Activity —
Could you set down, exactly as they stand, only the lines from the one containing "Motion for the" through the end of the listing?
*** Opening Provided material ***
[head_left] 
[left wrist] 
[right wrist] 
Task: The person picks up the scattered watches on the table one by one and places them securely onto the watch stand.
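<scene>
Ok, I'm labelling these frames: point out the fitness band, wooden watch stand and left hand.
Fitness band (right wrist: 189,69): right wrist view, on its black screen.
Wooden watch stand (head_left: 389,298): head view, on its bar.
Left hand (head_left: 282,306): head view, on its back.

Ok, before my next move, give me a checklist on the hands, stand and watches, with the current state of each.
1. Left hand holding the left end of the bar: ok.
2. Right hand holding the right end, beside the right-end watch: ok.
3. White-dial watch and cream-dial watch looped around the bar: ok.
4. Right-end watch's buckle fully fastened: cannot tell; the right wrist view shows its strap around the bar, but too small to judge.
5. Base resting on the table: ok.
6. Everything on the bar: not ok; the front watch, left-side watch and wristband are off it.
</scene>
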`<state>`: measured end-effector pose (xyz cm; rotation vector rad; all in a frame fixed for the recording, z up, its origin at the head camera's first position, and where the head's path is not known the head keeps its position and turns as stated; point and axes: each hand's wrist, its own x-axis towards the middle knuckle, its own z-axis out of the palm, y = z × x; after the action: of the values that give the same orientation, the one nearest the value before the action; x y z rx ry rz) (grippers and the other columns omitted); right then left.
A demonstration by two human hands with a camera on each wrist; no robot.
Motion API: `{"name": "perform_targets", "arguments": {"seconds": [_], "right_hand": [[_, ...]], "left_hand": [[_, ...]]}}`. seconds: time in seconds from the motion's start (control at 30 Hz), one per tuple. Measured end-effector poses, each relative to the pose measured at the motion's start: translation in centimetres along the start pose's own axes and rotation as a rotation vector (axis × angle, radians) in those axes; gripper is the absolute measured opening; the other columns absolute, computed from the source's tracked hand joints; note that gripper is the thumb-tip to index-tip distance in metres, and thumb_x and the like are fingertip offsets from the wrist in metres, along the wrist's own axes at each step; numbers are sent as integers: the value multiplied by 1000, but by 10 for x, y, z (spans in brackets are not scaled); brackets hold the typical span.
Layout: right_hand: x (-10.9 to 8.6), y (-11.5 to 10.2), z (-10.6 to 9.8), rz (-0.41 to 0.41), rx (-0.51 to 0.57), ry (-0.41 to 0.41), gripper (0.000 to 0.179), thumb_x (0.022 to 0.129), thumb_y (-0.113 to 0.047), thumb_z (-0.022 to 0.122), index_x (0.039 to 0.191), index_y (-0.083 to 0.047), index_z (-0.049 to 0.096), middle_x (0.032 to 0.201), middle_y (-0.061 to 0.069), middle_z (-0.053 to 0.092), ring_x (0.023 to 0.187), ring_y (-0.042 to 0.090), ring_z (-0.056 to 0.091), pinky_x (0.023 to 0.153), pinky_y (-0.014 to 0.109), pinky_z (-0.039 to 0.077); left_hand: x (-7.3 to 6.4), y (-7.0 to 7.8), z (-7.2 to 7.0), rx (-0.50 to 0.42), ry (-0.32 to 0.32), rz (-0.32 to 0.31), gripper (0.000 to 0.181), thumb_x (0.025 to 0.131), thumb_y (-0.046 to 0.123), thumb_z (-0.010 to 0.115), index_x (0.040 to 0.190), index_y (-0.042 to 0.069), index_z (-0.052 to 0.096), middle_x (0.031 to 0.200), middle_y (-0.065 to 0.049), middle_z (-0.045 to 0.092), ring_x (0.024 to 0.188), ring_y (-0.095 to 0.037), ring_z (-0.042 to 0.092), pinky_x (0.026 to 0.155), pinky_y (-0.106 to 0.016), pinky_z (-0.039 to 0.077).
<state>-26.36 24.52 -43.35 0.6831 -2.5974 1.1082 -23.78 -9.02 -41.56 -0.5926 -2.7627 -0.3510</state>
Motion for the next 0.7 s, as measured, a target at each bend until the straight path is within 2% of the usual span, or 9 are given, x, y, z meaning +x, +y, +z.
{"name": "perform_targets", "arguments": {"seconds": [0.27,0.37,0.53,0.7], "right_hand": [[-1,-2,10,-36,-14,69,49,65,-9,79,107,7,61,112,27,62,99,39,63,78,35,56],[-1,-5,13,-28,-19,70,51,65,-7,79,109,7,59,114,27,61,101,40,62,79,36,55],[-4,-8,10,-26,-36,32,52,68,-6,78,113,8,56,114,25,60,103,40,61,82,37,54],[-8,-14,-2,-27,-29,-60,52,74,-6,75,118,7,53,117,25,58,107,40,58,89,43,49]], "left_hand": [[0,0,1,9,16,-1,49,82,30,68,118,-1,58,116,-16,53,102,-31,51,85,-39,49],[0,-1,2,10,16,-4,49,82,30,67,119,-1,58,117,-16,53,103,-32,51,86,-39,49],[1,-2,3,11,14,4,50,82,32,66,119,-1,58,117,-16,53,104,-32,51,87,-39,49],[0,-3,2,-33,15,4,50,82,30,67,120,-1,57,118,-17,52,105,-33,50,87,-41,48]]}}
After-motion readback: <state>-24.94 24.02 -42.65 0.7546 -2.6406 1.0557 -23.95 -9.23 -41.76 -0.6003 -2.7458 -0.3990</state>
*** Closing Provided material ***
Output below —
Motion for the next 0.7 s, as measured, a target at each bend until the straight path is within 2% of the usual span, or 9 are given, x, y, z meaning +x, +y, +z.
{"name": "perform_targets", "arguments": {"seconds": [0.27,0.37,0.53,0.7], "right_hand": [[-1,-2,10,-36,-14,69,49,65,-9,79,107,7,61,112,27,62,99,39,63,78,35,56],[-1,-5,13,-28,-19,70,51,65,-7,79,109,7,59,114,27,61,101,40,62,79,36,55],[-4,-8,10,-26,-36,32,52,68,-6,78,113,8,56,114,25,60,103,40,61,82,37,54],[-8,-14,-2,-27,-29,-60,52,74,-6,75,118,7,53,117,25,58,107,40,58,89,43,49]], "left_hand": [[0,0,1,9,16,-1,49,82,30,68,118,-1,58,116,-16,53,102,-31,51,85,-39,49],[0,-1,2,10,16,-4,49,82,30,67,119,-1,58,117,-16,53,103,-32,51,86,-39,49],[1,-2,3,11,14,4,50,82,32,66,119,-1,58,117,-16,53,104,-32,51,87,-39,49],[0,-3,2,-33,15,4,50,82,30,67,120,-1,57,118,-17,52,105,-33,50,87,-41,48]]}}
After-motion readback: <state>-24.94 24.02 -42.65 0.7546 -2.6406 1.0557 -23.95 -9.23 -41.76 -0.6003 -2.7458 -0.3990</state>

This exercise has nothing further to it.